The present study has several strengths. First, this is the first population-based prospective cohort study on this topic, which found a significant positive relationship between baseline levels of serum IGF-I and bone mineral acquisition later on. Second, the present study reflects the health status of community-dwelling children in Japan. The temporal sequence of exposure (IGF-I levels at baseline) and outcome (bone parameters at follow-up) in the cohort design strengthens the process of inferring cause-effect relationships. Third, the study population was relatively large compared with those of similar studies on this topic [11, 12]. Fourth, the present study is a single-center cohort and thus is free from inter-center variation. Fifth, a single radiological technologist performed all scans and scan analyses using a single DXA scanner.

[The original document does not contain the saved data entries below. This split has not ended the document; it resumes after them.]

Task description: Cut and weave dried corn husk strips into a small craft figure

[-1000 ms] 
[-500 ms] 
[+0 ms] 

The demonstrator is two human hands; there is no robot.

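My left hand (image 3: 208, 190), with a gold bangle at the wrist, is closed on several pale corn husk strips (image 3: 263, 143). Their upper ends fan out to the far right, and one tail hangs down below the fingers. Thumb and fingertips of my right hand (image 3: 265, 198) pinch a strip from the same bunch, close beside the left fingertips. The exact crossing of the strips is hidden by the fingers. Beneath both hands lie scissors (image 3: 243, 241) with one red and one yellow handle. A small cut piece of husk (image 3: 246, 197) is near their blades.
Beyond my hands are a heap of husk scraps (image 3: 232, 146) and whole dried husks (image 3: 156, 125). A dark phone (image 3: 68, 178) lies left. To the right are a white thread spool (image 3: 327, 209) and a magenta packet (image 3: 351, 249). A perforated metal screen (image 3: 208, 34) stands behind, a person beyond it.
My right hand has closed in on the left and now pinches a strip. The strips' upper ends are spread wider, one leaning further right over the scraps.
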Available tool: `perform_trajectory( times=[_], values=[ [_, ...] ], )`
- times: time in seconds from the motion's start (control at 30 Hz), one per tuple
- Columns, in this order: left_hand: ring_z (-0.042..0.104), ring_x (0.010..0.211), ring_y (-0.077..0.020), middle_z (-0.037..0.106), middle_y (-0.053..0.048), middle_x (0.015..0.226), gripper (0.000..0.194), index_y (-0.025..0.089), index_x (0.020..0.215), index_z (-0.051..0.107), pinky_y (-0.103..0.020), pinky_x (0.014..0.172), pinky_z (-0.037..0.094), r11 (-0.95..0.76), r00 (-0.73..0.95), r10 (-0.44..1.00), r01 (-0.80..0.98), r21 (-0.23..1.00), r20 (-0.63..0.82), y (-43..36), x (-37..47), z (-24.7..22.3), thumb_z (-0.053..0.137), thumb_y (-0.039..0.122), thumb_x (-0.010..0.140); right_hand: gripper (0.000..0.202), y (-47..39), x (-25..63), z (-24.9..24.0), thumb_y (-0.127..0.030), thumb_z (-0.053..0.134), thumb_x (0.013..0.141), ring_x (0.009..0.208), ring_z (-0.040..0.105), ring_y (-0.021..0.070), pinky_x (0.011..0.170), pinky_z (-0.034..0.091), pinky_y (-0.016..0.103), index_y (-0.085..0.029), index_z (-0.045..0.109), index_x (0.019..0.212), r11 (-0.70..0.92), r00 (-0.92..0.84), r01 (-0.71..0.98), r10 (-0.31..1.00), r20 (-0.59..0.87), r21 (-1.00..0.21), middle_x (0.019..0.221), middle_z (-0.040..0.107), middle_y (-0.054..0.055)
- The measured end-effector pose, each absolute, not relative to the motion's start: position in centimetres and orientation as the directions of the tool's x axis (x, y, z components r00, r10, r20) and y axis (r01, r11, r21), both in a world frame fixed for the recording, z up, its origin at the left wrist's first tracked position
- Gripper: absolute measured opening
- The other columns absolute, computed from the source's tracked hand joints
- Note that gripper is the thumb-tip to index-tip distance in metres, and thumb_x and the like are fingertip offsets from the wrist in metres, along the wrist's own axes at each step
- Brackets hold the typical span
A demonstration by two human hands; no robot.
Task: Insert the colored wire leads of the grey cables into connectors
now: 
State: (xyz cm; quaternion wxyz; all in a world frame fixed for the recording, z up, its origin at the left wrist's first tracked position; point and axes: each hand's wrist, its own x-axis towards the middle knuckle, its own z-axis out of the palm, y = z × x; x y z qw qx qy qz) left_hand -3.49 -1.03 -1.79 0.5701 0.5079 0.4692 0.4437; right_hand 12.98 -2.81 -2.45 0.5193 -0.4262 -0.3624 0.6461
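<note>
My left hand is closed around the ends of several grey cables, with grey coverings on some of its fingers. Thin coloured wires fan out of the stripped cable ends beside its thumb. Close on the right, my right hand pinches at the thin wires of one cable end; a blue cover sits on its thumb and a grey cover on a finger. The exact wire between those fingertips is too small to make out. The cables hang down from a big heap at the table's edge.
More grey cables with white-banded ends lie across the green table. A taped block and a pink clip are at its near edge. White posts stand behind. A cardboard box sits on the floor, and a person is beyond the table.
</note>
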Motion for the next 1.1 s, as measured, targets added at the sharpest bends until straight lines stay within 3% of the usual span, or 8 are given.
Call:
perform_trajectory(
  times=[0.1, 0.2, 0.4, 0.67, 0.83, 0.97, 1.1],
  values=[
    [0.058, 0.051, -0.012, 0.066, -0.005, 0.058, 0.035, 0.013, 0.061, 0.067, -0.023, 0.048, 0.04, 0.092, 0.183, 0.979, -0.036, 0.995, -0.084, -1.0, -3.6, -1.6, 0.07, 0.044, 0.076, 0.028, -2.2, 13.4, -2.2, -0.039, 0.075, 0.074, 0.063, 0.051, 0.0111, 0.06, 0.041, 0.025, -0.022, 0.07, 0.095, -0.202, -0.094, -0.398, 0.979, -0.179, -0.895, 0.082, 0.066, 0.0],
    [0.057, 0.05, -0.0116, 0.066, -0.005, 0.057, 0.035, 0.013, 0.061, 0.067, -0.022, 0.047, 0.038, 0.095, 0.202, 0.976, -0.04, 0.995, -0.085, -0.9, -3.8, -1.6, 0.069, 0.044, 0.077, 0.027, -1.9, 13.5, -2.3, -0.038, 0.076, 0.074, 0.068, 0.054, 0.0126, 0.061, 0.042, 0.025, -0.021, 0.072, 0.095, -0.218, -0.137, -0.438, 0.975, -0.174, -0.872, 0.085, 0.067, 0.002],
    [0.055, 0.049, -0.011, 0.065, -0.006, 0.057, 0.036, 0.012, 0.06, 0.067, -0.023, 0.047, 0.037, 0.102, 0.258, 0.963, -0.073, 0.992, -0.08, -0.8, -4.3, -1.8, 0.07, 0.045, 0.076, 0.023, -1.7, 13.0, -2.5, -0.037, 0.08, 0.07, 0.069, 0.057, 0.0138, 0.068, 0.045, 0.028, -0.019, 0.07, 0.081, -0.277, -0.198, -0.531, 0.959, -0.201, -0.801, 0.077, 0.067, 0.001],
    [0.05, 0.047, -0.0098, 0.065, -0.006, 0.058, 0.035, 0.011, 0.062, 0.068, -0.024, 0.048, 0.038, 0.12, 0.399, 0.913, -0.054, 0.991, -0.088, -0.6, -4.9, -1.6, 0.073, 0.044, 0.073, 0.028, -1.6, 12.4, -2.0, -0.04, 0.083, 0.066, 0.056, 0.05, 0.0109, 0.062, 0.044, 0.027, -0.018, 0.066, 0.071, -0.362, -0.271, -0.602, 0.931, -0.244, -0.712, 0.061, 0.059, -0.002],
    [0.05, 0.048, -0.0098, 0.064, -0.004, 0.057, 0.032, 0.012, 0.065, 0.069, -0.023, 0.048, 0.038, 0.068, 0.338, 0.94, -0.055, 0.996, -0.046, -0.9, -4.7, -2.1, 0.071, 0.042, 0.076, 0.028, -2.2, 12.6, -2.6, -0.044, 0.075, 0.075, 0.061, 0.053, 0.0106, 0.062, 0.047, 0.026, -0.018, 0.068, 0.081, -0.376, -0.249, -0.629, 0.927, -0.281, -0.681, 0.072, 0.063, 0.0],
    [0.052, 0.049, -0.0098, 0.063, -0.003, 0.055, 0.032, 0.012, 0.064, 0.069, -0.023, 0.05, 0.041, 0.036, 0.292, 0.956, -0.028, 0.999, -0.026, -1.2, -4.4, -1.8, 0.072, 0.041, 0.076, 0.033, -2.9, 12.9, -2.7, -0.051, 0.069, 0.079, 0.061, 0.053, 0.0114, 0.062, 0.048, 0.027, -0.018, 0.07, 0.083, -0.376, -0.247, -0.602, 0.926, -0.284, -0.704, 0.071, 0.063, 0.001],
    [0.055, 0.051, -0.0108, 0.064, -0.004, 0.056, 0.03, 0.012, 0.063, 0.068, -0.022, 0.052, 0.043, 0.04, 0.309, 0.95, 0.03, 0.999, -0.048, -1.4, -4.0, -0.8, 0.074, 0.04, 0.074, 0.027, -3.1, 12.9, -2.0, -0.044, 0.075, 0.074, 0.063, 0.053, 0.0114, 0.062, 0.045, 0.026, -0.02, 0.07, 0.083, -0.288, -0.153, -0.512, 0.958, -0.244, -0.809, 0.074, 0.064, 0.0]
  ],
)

There are also several limitations worth noting. First, the study population consisted only of 62.3% of participants from the baseline survey. Participant dropout may have resulted in self-selection bias. However, there were no significant differences in anthropometric and bone variables between the study population and the dropout population, which limited the impact of self-selection bias. Second, we did not obtain information regarding the tanner scale, physical activity, or nutrient intake, which could be associated with IGF-I levels and bone mineral parameters.

In conclusion, the present population-based prospective cohort study found that serum levels of IGF-I at 11 years of age were associated with the acquisition of BMC, aBMD, and vBMD later on. These findings suggest that children with high levels of serum IGF-I tend to have high bone mass during pubertal development.